Des gazouillis! C'est le premier son qui émerge quand nous ouvrons la portière de l'auto, dans le stationnement d'Habitat 67. Ça nous rappelle que le célèbre complexe résidentiel a poussé près des îles et du fleuve.

Il faut y pénétrer pour ressentir la présence du béton, forte et aérienne à la fois, matière ayant fait des 354 cubes une icône de Montréal.

Ce sont en fait des prismes rectangulaires de 85 tonnes. Ils s'imbriquent en nombre variable pour former des résidences. On compte sept unités d'un seul cube, 88 unités de deux cubes, 43 de trois cubes et huit constituées de quatre cubes, indique le courtier immobilier Robert Lefebvre. «Deux résidents de longue date ont cinq cubes, précise-t-il, lui-même propriétaire depuis 1991. À un moment donné, il y a même eu un résident qui avait huit cubes.»

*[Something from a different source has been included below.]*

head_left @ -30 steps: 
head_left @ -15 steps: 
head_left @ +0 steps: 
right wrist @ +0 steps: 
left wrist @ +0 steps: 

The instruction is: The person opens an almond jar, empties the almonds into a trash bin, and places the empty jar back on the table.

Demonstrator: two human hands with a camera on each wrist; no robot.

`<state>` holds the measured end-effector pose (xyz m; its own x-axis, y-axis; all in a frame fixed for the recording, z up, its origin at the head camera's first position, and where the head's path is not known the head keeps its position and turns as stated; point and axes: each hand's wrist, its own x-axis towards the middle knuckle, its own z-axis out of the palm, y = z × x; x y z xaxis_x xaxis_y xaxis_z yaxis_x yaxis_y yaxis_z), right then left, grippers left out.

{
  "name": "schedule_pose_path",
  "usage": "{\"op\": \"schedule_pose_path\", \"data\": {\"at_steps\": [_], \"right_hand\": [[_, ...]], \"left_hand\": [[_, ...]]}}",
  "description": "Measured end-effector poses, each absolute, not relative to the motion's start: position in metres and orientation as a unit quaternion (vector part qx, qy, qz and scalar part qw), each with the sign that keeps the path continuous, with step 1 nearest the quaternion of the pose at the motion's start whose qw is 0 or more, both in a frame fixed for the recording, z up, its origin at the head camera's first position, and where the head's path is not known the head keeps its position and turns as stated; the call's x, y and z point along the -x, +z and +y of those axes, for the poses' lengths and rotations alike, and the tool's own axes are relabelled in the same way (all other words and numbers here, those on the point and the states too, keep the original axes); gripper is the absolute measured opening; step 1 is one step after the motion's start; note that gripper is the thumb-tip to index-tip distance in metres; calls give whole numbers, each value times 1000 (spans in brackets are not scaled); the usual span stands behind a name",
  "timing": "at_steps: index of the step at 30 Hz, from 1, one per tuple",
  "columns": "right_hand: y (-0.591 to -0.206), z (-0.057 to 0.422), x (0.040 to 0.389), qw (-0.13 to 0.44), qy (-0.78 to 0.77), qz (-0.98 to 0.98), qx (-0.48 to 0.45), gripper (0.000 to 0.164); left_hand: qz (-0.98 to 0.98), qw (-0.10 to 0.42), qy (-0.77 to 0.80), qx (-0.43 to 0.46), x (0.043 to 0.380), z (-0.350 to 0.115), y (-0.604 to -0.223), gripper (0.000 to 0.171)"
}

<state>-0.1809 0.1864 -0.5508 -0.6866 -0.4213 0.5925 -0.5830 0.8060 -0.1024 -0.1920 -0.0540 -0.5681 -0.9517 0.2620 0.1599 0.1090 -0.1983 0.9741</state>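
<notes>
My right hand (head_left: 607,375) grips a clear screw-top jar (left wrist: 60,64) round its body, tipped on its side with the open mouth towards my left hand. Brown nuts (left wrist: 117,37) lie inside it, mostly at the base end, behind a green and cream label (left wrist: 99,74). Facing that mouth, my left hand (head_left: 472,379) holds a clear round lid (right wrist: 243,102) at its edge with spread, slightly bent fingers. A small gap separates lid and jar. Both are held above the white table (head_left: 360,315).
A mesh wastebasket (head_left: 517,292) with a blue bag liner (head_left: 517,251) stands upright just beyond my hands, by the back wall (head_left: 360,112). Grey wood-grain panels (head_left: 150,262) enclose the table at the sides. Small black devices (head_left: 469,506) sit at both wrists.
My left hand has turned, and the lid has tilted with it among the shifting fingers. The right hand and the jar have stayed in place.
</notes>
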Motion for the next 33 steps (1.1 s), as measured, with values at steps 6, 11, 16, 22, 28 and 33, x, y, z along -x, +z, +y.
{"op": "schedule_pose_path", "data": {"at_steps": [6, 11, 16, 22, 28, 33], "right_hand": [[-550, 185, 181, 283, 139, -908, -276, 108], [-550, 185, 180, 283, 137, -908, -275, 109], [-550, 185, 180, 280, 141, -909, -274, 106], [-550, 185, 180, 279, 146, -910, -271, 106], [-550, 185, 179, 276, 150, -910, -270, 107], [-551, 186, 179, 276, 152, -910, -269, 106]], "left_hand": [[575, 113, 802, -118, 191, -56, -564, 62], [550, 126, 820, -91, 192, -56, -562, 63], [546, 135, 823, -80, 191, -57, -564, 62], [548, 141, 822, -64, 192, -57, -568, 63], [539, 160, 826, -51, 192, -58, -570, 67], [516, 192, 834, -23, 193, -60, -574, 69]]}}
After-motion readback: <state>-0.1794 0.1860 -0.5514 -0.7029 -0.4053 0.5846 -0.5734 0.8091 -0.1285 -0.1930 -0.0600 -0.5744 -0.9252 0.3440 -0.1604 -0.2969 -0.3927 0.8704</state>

Simone Geadah et son mari ont mis la main sur un appartement de trois cubes alors que leurs deux enfants s'apprêtaient à quitter le nid, en 2004. «C'était vraiment un projet de couple», confie Mme Geadah. Un rêve aussi.

Ils avaient visité une quinzaine d'unités. «Habitat nous semblait inaccessible», évoque-t-elle. Leur chance s'est présentée quand plusieurs des tout premiers acheteurs ont revendu leur morceau de patrimoine, il y a près d'une dizaine d'années. Le no 513 se trouvait près de l'ascenseur, l'équivalent d'un quatrième étage puisqu'il faut ensuite descendre un escalier. Cela leur avait plu.

Rénovation contemporaine

Le couple habite trois cubes faisant chacun 39 pieds sur 16. Murs, plafonds et planchers sont en béton précontraint, «ce qui fait qu'on n'a pas de colonne au centre», note Mme Geadah. Avantages: des perspectives dégagées, et un sentiment d'espace.

Les propriétaires ont l'impression de vivre sur un bateau, le fleuve d'un côté, le Vieux-Port de l'autre. D'ailleurs, ils ont une navette à leur disposition du matin au soir pour aller et revenir du centre-ville. La porte d'entrée s'ouvre dans un premier cube, où s'étale le vaste séjour.

Centrale, la cuisine, entièrement rénovée, conserve l'épure moderne photographiée en 1967. Pour réaliser cette pièce, Mme Geadah a soumis des croquis à un ébéniste qui a concrétisé sa vision. Des années de lecture sur le design et la construction lui ont inspiré moult détails, tels des rangements pour outils intégrés aux coups de pied et deux caissons roulant sous le comptoir-lunch.

Les armoires sont en stratifié, d'autres sont vitrées et éclairées de l'intérieur. La céramique au sol est formée de languettes en trois couleurs, disposées de façon aléatoire, comme pour rappeler la parqueterie de bois qui couvrait initialement tous les planchers des cubes d'Habitat 67.

Près de l'entrée de la maison, un autre pan d'armoires imite le bambou. À l'intérieur se cache un placard, et ce nouvel élément de mobilier intégré se prolonge jusque dans la salle à manger.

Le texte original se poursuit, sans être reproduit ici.